Data Description
The dataset I will be looking at is the SF Park Scores dataset.
This dataset was created using data provided by the San Francisco Recreation & Parks Department via the San Francisco Open Data Portal.
It contains quarterly park evaluation scores in San Francisco, from Q3 2005 to Q4 2014. Criteria for the parks' scores
are mostly based on cleanliness, condition of structures and equipment, etc. Here are more details about the criteria:
2005,
2013,
2014.
The dataset is 872 KB, with 5495 rows and 16 columns.

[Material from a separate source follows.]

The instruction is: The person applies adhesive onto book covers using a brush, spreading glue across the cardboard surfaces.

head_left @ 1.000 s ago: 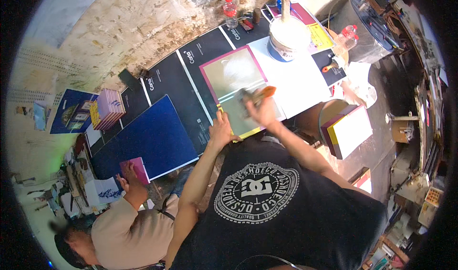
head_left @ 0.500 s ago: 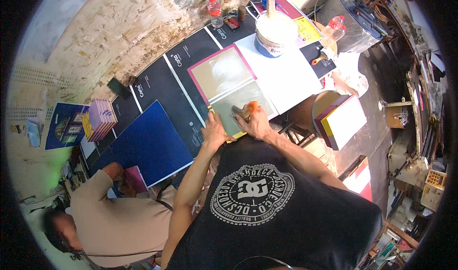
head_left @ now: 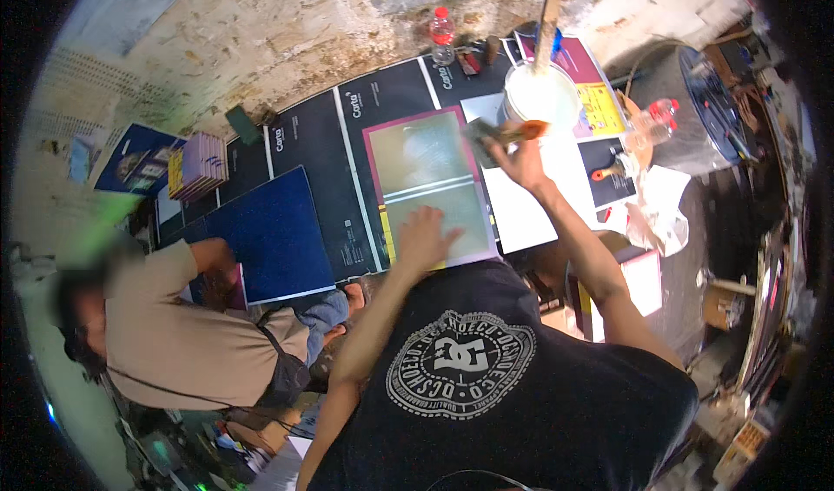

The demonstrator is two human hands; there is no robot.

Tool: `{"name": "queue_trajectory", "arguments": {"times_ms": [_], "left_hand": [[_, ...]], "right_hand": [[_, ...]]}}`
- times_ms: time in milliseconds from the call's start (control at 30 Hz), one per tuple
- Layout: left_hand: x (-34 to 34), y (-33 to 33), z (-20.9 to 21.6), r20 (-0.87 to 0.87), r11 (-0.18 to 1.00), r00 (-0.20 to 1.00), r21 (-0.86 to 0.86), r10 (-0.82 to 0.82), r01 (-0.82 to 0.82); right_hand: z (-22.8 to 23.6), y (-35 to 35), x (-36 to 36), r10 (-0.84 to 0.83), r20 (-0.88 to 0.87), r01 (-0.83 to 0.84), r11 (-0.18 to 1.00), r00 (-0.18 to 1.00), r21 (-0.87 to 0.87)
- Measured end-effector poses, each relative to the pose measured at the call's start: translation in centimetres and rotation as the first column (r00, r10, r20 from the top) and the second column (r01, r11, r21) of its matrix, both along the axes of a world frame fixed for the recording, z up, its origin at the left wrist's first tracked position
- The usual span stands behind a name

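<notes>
In front of me lies a magenta-edged cover sheet (head_left: 419,146) bearing two greyish panels, split by pale strips and shiny in places. My left hand (head_left: 423,241) is over its lower panel with fingers spread, holding nothing; whether it touches the sheet I cannot tell. My right hand (head_left: 523,164) grips a wide brush (head_left: 480,144) with an orange handle, somewhat smeared by motion. The brush is near the sheet's upper right edge, below a bucket (head_left: 519,109) of white paste. A wooden stick (head_left: 548,24) stands in the bucket.
White sheets (head_left: 543,200) lie right of the cover. Beyond them are another orange-handled brush (head_left: 601,174) and a plastic bottle (head_left: 638,131). A co-worker (head_left: 187,335) bends over a dark blue board (head_left: 269,235) at left, near stacked books (head_left: 201,165). A red-capped bottle (head_left: 442,38) stands by the wall.
My right hand has lifted the brush from the lower panel and moved it up and right toward the bucket. My left hand has shifted from the left edge onto the lower panel.
</notes>
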State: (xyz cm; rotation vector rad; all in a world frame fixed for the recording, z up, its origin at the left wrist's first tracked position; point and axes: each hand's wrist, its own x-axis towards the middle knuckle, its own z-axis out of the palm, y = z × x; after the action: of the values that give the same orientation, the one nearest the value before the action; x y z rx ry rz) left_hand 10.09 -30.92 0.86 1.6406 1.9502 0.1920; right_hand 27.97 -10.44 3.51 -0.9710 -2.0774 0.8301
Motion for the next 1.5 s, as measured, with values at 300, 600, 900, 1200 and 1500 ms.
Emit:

As for the data itself, apart from the score of the parks, the dataset also includes information about each park such as
location, facilities, and size.
The specific attributes are:
ParkID |
PSA |
Park |
FQ |
Score |
Address |
Acres |
Square Feet |
State |
Zipcode |
Latitude |
Longitude |
Perimeter Length |
Facility Type |
Facility Name |
Floor Count |
Moreover, as part of
DataSF, this dataset is under
the
“Public Domain and Dedication License” (PDDL). You can find
a human-readable summary of the license
here.
However, when thinking about what type of questions I wanted to answer with my visualizations, I decided that I wanted some extra information
to complement the SF Parks dataset. Specifically, I looked for San Francisco population by neighborhoods to be able to talk more
about the relationship between population and parks' scores. To obtain this data, I found a study by the
San Francisco Planning Department, which uses data produced by the U.S. Census Bureau
(
Terms of Service).
The study contains a lot of details about the population for each neighborhood in San Francisco such as race and age, but for now, I will
only be looking at the total population number for each of the 41 neighborhoods.
Another interesting perspective would be to compare a neighborhood's crime rate to nearby parks' scores.
Data Processing
In order to create choroplets or maps with the parks' boundaries, I downloaded three sets of maps (part of
DataSF, so also under the
“Public Domain and Dedication License”):
Geojson data of SF Parks
Geojson data of SF map by zipcode
Geojson data of Golden Gate Park Sections
On the geojson data of the parks, a change was needed for the park name "Ferry Park" to "Sue Bierman Park" (it is the same park, but known as the Ferry Park
due to being next to the Ferry Building).
As for the main dataset,
SF Park Scores,
there were some parks with missing size and location data (i.e. square feet, perimeter, acres, longitude and latitude).
I used the data from the
SF Parks geojson
to fill in the missing data in the main dataset. I also looked up their missing zipcode on Google Maps.
Specifically, I filled in the data for the following parks: Buchanan Street Mall, Chester-Palmetto Mini Park,
Collis P. Huntington Park, Golden Gate-Steiner Mini Park, Hayes Valley Playground, Herz Playground,
Joseph Conrad Mini Park, Louis Sutter Playground, Maritime Plaza, Palace of Fine Arts, Patricia's Green in Hayes Valley,
Portola Open Space, Randolph-Bright Mini Park, Roosevelt-Henry Steps, Saturn Street Steps,
Sue Bierman Park, Union Square, Visitacion Valley Greenway, and Yacht Harbor & Marina Green.
There were still some parks which needed other arrangements. The first one was the Chester-Palmetto Mini Park,
for which I could not get any information and was therefore left out of the visualization. The second park was
the Golden Gate Park.
The problem with the Golden Gate Park data is that it used to be designated by a single park ID up until 2010. From 2011 onwards,
the park was divided into 6 different sections for a better, more detailed assessment of such a big park. This means that the
SF Park Scores dataset contains scores for
two different designations of the same park. In order to standardize the data, I decided to use only one designation and transform the
second designation to it. I opted to use the represetation the Golden Gate Park as one park (no sections) basically because I can't
create data for the different sections, but I can average the sections to get data for the park as one. The transformation was
simply averaging the scores of all 6 sections for each quarter from 2011-2014.
Another problem with the Golden Gate Park is the fact that is that it has parts on different zipcodes. I basically utilized the same
scores but added them to all the zipcodes which have a part of the Golden Gate Park. For the square feet area, I used the Acres data
in the
geojson data of Golden Gate Park Sections
to decide how much area is in each zipcode (sqft = acres * 43560).
Something to note is that there seems to be some parks left out from the data. For example, the Presidio doesn't show up.